Instruction No. 8 on unavoidable accidents to which the plaintiffs object is not prejudicial to them, especially when read in, the light of Instructions 9 and 10 immediately following it. The court explained that an unavoidable accident was one that was not proximately caused by negligence and the court then proceeded to explain what would constitute negligence in this situation. The instruction is not confusing and does not indicate that an absence of negligence and unavoidable accident constitute two separate grounds of defense. It is true that in most cases the usual instructions on negligence and proximate cause make it sufficiently clear that the plaintiff must sustain his burden of proof on these issues in order to recover, and that in such instances an instruction ■on unavoidable accidents serves no useful purpose. However, there are some situations where the evidence is susceptible of being so interpreted that an accident occurred without negligence on the part of anyone, and if it is reasonably susceptible of such interpretation, and a party requests it, the trial court commits no error in so advising the jury.

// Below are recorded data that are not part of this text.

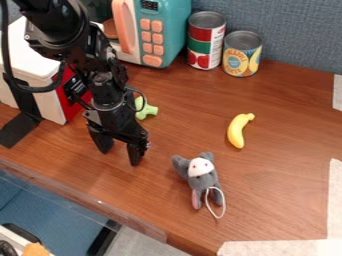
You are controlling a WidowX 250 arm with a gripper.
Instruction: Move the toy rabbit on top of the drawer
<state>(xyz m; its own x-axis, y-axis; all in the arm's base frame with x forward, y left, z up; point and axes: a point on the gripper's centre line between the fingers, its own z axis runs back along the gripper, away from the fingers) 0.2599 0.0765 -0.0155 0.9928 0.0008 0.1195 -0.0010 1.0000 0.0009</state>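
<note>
A wooden tabletop [280,200] runs back to a blue fabric partition [300,30]. Above it, the gripper [119,156] has its fingers set wide with nothing between them, presumably to leave room for a soft body. The toy rabbit [202,175] lies right of the fingers and nearer the camera, well clear of them. The white-and-red box [50,106], probably the drawer, stands behind and left of the fingers, perhaps steadied by the black strip [20,129].
</note>
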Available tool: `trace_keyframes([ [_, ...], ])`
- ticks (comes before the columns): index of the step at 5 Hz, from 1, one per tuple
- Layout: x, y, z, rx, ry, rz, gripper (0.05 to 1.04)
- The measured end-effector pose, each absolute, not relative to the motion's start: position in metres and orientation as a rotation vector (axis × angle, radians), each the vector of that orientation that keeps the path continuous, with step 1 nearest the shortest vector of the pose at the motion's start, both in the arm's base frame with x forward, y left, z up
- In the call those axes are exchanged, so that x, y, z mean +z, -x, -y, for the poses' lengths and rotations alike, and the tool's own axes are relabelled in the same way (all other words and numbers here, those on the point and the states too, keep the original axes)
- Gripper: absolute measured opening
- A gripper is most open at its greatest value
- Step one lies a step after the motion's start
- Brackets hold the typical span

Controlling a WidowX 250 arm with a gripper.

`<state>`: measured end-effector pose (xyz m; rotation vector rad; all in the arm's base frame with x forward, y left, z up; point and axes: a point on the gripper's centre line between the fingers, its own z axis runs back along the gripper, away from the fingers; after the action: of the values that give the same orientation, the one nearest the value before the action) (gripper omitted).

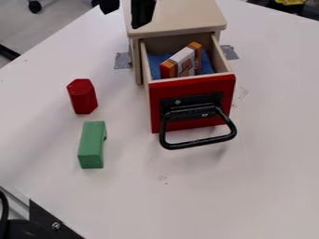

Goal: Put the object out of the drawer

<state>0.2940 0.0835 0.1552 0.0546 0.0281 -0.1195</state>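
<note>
At the far left of centre, one gripper (125, 20) hangs by the cabinet (181, 16), its two fingers spread apart. One drawer (192, 98) stands pulled out towards the near side, and inside it is one box (185, 62), orange, white and red. Two blocks lie left of the drawer: one red block (83, 96) and, nearer, one green block (92, 144). Two pieces of tape (122, 60) show, one on each side of the cabinet.

The box's long axis runs aslant, from near left to far right, over blue lining (156, 60).

The table (205, 196) is white, with faint smudges right of the drawer. Grey floor (37, 35) shows beyond it at far left, with casters (35, 6).
</note>
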Motion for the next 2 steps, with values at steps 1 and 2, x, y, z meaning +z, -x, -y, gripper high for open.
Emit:
trace_keyframes([
  [1,0.146,-0.293,-0.082,-0.123,-0.042,-0.058,0.986],
  [2,0.143,-0.301,-0.069,-0.136,-0.031,-0.035,0.986],
])
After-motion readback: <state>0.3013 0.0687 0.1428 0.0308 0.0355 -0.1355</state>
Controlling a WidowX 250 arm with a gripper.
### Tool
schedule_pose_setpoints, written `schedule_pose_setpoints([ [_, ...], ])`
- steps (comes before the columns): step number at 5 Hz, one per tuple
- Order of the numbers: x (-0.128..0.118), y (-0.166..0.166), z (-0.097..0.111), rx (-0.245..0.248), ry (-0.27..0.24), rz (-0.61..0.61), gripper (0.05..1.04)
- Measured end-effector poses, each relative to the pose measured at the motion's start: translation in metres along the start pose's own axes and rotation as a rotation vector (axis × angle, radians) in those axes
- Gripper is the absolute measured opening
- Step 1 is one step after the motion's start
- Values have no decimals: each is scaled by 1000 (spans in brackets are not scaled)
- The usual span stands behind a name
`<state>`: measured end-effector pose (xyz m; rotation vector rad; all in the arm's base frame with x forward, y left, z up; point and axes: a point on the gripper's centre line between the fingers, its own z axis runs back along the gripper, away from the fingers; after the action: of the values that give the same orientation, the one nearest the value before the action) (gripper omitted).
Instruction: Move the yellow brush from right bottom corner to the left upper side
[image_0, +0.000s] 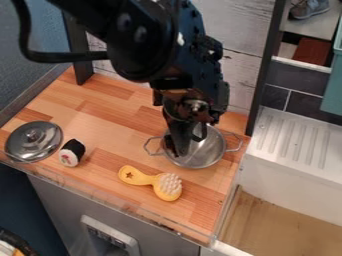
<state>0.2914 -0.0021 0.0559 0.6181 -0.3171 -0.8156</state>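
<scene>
i am hanging my black gripper (184, 146) down over the silver pot (212, 150), with my arm (143, 45) coming in from beyond it at the view's top edge. i cannot tell whether i am keeping the gripper wide or narrow. the yellow brush (139, 177) is lying on the wooden counter (113, 117), in front of the pot and a little to its left in the view. its pale bristles (170, 184) are facing up at the end nearer the pot, and its handle is pointing leftward, away from it. well to the pot's left, the sushi toy (72, 152) is resting just beside the metal lid (33, 141), which is lying farther out with its knob showing on top. the pot is standing upright, its wire handles sticking out on both sides. to its right, the white ribbed drainboard (287, 145) is running past the counter's edge.
</scene>
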Motion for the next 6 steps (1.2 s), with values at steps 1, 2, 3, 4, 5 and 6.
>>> schedule_pose_setpoints([
  [1,-1,-4,-4,-16,13,-8,1001],
  [2,-13,-3,-11,-69,37,16,1001],
  [3,-25,-4,-15,-150,21,2,1001],
  [4,-40,-5,-17,-193,77,-6,1001],
  [5,-50,-16,-32,-312,49,28,1001],
  [6,-54,-33,-31,-390,44,39,1001],
])
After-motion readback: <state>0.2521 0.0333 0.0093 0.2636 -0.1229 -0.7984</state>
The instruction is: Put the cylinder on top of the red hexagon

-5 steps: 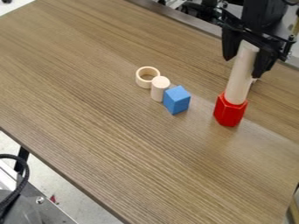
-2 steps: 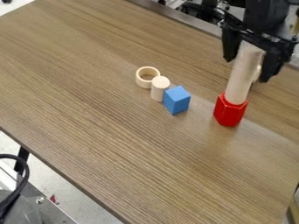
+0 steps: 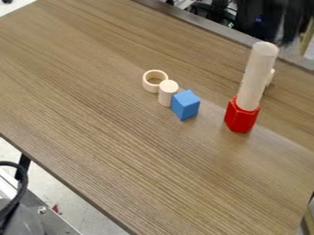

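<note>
- I have the tall pale cylinder (image 3: 256, 75) standing on the red hexagon (image 3: 241, 116), its long axis roughly upright.
- The claw (image 3: 283, 31) is a dark blur by the bench's (image 3: 135, 151) far edge, up and to the right of the cylinder's top in my camera view; I can't tell whether it's apart or together.
- I judge the stacking done. My next move should lead up and away from that top end, since a sideways brush could topple the cylinder.
</note>
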You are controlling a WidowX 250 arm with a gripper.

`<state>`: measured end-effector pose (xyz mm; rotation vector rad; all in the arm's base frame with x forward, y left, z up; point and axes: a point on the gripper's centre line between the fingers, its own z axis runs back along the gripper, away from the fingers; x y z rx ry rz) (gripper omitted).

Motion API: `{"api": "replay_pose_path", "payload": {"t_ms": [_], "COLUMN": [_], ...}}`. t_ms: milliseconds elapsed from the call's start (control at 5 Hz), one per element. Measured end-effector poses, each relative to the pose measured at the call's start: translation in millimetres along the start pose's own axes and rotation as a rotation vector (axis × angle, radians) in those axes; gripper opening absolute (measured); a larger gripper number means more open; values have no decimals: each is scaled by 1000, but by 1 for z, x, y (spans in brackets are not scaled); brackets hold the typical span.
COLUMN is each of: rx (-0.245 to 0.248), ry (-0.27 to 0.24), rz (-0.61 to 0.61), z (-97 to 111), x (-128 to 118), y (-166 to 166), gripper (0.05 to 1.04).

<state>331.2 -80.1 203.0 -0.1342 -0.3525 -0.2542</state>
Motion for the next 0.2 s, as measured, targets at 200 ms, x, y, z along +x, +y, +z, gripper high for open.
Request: {"api": "replay_pose_path", "payload": {"t_ms": [200], "rx": [72], "ry": [-9], "rz": [-2], "z": [20], "x": [-2], "y": [9], "gripper": [1000]}}
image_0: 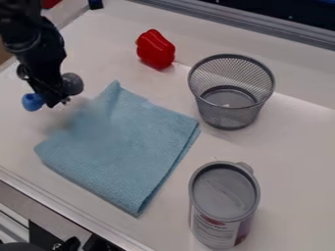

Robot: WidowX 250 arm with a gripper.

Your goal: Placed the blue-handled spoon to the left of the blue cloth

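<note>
From where I am standing, the blue-handled spoon (72, 84) is sitting crosswise in the gripper (54, 100), whose fingers are closing around its middle. One end is projecting on each side of the fingertips, near the upper-left edge of the blue cloth (128, 142). Whether the spoon is touching the white work surface (298, 142), I cannot tell. As to appearance, its handle end is showing blue and rounded, its bowl dull grey and round; the gripper is hiding the stretch between. The cloth is lying folded, slightly rumpled.
</note>
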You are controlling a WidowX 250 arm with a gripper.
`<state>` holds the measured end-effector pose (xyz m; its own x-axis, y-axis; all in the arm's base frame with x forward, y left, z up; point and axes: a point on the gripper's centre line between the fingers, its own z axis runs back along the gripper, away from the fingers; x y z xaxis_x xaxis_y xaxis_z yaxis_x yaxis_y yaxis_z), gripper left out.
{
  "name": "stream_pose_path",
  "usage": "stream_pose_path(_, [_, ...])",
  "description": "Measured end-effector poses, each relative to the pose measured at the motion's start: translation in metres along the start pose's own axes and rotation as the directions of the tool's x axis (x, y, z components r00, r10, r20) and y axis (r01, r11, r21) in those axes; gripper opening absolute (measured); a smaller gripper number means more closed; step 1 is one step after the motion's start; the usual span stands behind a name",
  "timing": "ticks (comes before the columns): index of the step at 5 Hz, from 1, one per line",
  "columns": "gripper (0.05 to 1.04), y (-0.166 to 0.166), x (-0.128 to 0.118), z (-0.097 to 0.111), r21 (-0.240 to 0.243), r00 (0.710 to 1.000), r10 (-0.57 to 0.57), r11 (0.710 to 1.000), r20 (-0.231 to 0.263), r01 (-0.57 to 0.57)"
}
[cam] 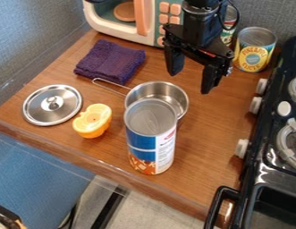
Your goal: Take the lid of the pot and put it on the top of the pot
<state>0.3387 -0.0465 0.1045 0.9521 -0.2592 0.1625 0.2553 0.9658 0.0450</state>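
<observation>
One black gripper (192, 80) is hanging upper right of centre, released, its fingers spread wide! Down and left, the steel pot (165, 91) is sitting near the middle, a tall can (147, 147) partly covering it from below. And far left, the lid (48, 109) is lying flat, knob up, an orange piece (93, 120) sitting just beside it!
</observation>
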Motion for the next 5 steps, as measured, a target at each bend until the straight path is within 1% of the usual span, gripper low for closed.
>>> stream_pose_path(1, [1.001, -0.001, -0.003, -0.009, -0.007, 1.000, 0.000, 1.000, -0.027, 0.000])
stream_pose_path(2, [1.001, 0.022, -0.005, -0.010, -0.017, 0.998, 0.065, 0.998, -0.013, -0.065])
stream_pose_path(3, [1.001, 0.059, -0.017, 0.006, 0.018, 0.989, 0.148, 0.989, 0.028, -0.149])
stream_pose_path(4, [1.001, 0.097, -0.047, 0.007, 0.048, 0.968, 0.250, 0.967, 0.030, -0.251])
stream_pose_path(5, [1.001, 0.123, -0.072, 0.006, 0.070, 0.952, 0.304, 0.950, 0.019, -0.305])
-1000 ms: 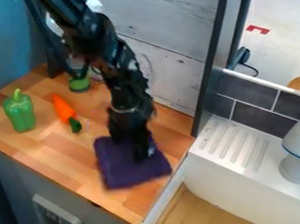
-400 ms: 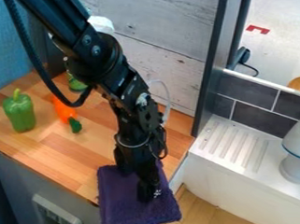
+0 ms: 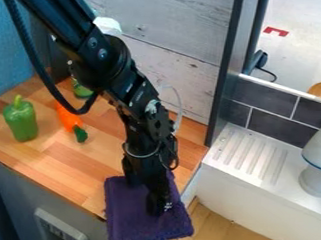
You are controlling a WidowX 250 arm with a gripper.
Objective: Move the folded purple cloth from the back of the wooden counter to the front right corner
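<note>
Low over the counter's front right corner, the black gripper (image 3: 147,191) points down onto a purple cloth (image 3: 128,218) and touches its upper part. The cloth lies fairly flat and reaches beyond the counter's front edge. Farther left and back, an orange carrot (image 3: 67,119) with a dark green end rests on the wood. A green bell pepper (image 3: 21,119) stands at the counter's left side. Behind the carrot is a small green object (image 3: 81,90), partly covered by the arm's cable.
The wooden counter (image 3: 67,165) has a whitish plank wall (image 3: 186,68) behind it and a dark upright post at its right back corner. To the right are a white ribbed drainboard (image 3: 252,153) and a grey-white object (image 3: 316,166) with a blue line.
The gripper and the purple cloth have moved together toward the front and slightly right, past the counter's edge. Both have stayed nearly still since the second frame. Pepper and carrot have not moved.
</note>
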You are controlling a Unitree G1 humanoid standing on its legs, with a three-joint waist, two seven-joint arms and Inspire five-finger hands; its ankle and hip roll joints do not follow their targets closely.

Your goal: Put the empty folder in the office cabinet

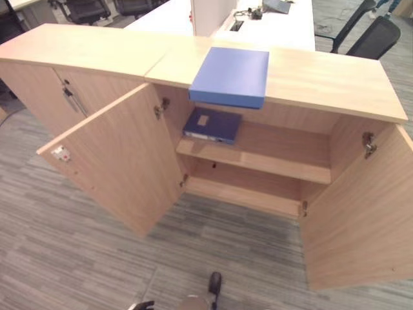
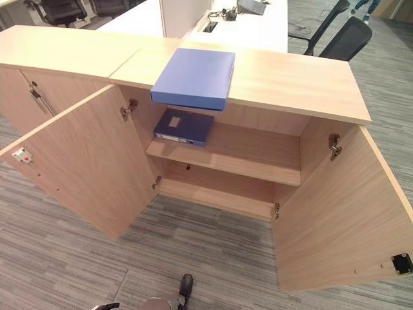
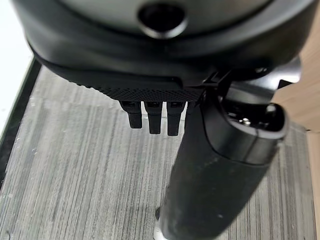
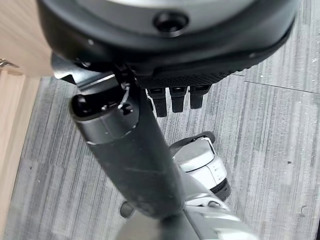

The plaintiffs also complain of the court’s refusal to give certain requested instructions relating to the defendant’s duty in view of his knowledge that he was a diabetic and subject to attacks in which he was likely to lose consciousness. Without discussing these requests in detail, it is sufficient to say that that which was correct in them was adequately covered in the instructions which were given.

Affirmed. Costs to defendant (respondent).

CROCKETT, C. J., and WADE, HENRIOD and CALLISTER, JJ., concur.